En combinación con la asistencia militar, Rusia procura consolidar su alineamiento político con el gobierno malgache mediante el despliegue de ayuda humanitaria. Recientemente, dos potentes ciclones azotaron Madagascar, provocando graves inundaciones en múltiples núcleos urbanos, destruyendo miles de viviendas y causando un elevado número de víctimas mortales. Frente a las dificultades del ejecutivo local para responder a la catástrofe, la Federación de Rusia intervino mediante la transferencia gratuita de dos helicópteros Mi-8 sin armamento, camiones militares y equipamiento especializado. Si bien Moscú enmarca estas acciones exclusivamente en una iniciativa de carácter humanitario, la comunidad analítica coincide en que el Kremlin instrumentaliza la ayuda y la mejora de su imagen pública entre la población malgache como una fachada para expandir su presencia operativa e influencia militar en la región.

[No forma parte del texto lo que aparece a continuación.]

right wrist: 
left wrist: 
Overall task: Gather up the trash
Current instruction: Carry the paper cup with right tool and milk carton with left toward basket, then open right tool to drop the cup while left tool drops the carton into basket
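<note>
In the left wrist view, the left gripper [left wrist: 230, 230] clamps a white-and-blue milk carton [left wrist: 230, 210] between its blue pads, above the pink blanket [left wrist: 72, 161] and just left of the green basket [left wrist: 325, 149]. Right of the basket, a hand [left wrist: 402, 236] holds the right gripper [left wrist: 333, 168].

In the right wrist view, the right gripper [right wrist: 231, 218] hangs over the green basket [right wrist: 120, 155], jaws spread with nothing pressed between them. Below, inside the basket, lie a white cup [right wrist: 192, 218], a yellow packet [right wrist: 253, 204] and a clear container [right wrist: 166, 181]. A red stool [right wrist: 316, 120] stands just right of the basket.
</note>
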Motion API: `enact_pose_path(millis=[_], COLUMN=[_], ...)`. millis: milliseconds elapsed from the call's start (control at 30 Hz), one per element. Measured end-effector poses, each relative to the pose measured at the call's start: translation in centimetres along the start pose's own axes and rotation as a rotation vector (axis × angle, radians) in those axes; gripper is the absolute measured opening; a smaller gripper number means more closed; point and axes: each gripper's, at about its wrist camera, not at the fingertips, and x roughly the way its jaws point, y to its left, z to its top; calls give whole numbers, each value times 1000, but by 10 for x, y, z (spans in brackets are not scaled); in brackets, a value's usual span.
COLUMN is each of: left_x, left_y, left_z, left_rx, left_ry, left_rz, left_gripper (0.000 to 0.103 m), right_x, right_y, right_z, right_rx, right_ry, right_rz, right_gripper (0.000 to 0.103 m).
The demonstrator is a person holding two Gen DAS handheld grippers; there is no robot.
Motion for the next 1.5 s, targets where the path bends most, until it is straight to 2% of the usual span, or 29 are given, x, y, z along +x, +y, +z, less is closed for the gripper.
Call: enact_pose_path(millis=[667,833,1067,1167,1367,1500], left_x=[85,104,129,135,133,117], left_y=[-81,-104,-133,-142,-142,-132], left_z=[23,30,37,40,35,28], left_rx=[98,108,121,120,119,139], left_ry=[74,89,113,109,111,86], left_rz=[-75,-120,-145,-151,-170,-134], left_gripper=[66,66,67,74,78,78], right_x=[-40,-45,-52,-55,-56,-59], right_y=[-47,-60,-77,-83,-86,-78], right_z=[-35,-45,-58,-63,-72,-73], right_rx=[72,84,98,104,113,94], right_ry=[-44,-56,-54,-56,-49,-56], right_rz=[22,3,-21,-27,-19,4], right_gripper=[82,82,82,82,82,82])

La expansión en Madagascar responde asimismo al marcado interés de Moscú por sus abundantes recursos naturales, entre los que destacan vastos depósitos de níquel, cobalto, tierras raras y oro. Recientemente, la junta gobernante reanudó la concesión de licencias para la explotación de todo tipo de recursos mineros, a excepción del oro. Rusia busca aprovechar esta coyuntura para asentarse como el socio extranjero prioritario del país a cambio de inversiones directas en el sector extractivo, lo que le permitiría instrumentalizar la dependencia económica para extender su control político y asegurar el acceso a materias primas de trascendencia global. En consecuencia, Moscú ha comenzado a ejercer presión sobre el nuevo gobierno malgache con el fin de forzar la cancelación de los contratos de cooperación minera vigentes con empresas occidentales.

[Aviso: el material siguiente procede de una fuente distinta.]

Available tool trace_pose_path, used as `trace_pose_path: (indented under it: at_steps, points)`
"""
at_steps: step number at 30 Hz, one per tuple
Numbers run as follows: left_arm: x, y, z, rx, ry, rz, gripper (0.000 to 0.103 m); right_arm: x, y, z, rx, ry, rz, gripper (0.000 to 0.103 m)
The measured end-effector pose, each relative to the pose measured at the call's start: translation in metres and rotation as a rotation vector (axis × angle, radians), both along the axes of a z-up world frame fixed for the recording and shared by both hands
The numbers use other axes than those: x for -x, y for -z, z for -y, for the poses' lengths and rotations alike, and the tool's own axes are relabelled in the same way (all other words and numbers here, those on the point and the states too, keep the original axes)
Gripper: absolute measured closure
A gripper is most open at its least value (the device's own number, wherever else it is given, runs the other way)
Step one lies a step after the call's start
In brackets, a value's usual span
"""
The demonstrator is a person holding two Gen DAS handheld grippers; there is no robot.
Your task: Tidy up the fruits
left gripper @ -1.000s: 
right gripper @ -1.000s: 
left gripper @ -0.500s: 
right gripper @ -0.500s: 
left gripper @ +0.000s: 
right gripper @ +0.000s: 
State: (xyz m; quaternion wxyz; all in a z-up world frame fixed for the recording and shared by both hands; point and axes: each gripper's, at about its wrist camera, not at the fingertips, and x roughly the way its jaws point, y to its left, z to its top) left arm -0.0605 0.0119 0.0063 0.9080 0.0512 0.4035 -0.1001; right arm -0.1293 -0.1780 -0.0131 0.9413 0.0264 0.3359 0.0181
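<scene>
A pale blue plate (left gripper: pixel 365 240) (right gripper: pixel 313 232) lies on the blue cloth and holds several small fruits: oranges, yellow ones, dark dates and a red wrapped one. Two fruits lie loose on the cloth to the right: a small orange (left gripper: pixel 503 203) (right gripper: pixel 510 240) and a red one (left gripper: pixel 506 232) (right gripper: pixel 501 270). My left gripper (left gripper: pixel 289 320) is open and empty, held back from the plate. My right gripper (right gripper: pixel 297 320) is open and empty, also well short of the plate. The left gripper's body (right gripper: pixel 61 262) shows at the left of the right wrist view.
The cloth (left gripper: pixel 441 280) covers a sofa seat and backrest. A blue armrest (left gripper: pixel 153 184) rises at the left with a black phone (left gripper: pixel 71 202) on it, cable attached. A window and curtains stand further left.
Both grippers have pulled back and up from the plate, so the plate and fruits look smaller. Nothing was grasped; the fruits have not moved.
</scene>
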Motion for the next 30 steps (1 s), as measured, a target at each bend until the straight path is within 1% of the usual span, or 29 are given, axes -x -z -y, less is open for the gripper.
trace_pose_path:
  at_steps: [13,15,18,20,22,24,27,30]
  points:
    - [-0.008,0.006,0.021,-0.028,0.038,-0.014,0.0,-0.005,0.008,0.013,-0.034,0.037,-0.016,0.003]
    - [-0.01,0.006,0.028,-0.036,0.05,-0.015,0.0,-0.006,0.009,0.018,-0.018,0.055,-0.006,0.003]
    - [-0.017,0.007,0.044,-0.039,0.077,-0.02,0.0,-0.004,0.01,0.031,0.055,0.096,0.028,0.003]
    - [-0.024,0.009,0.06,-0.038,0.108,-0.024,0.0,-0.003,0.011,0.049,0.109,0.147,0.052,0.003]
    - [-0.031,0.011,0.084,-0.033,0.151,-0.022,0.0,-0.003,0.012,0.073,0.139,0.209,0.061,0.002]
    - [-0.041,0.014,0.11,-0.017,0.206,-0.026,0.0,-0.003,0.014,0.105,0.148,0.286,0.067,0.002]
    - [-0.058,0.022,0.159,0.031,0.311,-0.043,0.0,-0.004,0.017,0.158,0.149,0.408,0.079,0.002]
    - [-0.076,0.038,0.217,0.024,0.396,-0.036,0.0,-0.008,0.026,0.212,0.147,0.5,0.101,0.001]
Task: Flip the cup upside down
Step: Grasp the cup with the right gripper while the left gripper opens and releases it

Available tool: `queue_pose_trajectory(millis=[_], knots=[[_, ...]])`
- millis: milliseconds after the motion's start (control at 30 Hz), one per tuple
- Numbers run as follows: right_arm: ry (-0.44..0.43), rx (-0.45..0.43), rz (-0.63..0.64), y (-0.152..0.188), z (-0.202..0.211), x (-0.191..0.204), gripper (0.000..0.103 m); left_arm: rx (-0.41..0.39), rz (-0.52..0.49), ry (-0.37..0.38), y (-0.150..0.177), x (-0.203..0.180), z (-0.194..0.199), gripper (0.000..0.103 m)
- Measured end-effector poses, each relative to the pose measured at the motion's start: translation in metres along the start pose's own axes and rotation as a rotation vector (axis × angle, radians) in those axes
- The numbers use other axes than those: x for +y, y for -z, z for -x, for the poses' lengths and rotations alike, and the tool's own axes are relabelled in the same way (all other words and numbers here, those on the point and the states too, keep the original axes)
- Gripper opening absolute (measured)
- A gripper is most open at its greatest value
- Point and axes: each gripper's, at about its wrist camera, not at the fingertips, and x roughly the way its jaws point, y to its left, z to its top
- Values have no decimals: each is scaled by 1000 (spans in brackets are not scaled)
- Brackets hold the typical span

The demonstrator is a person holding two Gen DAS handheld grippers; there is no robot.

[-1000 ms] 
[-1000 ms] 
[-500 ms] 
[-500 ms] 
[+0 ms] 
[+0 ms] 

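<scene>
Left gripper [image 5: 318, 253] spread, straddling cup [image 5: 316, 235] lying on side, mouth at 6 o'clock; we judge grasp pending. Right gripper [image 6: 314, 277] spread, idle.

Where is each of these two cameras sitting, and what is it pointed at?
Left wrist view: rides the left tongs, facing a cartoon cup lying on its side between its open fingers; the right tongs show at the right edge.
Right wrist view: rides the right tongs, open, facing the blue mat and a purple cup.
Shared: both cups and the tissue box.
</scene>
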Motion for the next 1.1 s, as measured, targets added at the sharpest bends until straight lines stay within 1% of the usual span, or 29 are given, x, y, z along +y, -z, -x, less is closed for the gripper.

El análisis holístico de estas maniobras rusas suscita una honda preocupación a nivel global. Irán, aliado clave de Rusia, mantiene la capacidad de perturbar el tráfico en el estrecho de Ormuz y someter a tensión la cadena mundial de suministro energético. Por su parte, la milicia huthí, actuando como proxy iraní, continúa ejecutando ataques contra la navegación comercial en el mar Rojo, generando una severa inestabilidad en esta arteria marítima. En este contexto, si Rusia logra consolidar un despliegue militar permanente y un dominio estratégico sobre Madagascar, obtendrá la capacidad de ejercer una coerción análoga en la franja occidental del océano Índico. Como resultado, las rutas de comercio marítimo fundamentales entre Oriente y Occidente quedarían expuestas al control directo de Rusia y sus aliados, introduciendo renovados riesgos para el comercio global y la seguridad energética, de forma harto crítica para los países occidentales.

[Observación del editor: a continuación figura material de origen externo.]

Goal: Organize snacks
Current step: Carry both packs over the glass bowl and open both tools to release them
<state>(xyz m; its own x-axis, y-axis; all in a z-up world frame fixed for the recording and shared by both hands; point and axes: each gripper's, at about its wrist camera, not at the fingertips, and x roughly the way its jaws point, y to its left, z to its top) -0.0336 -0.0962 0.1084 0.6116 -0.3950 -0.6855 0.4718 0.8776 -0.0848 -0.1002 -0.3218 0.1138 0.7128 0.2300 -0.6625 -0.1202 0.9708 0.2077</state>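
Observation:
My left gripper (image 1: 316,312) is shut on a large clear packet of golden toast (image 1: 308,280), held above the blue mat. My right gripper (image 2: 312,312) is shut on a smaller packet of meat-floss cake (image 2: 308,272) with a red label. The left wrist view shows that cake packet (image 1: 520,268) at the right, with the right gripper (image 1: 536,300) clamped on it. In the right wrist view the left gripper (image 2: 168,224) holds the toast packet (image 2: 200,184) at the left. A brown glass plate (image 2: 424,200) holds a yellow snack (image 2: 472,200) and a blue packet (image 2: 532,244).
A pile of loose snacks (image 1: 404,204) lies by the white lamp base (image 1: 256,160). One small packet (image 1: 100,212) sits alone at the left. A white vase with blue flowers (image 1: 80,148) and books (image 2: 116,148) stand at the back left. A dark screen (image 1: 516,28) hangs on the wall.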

En líneas generales, la dinámica en Madagascar se amolda al patrón observado en Mali, Níger, Libia y Sudán, donde regímenes militares frágiles estrechan lazos con Moscú para garantizar su supervivencia política y la seguridad interna. Sin embargo, tras años de esfuerzos, Rusia aún no ha logrado articular un asentamiento sólido y permanente en dichas naciones. El éxito final de Moscú en territorio malgache dependerá en última instancia de las decisiones que adopte el nuevo Ejecutivo, en un contexto donde el país mantiene una elevada dependencia económica respecto de las potencias occidentales. Si el gobierno de Antananarivo formaliza la cooperación con Rusia mediante acuerdos militares a largo plazo, se expondrá al riesgo inminente de sanciones occidentales, lo que podría desencadenar una severa crisis socioeconómica. Dicho escenario evidencia que la tentativa rusa de institucionalizar su influencia en Madagascar también podría derivar en un fracaso.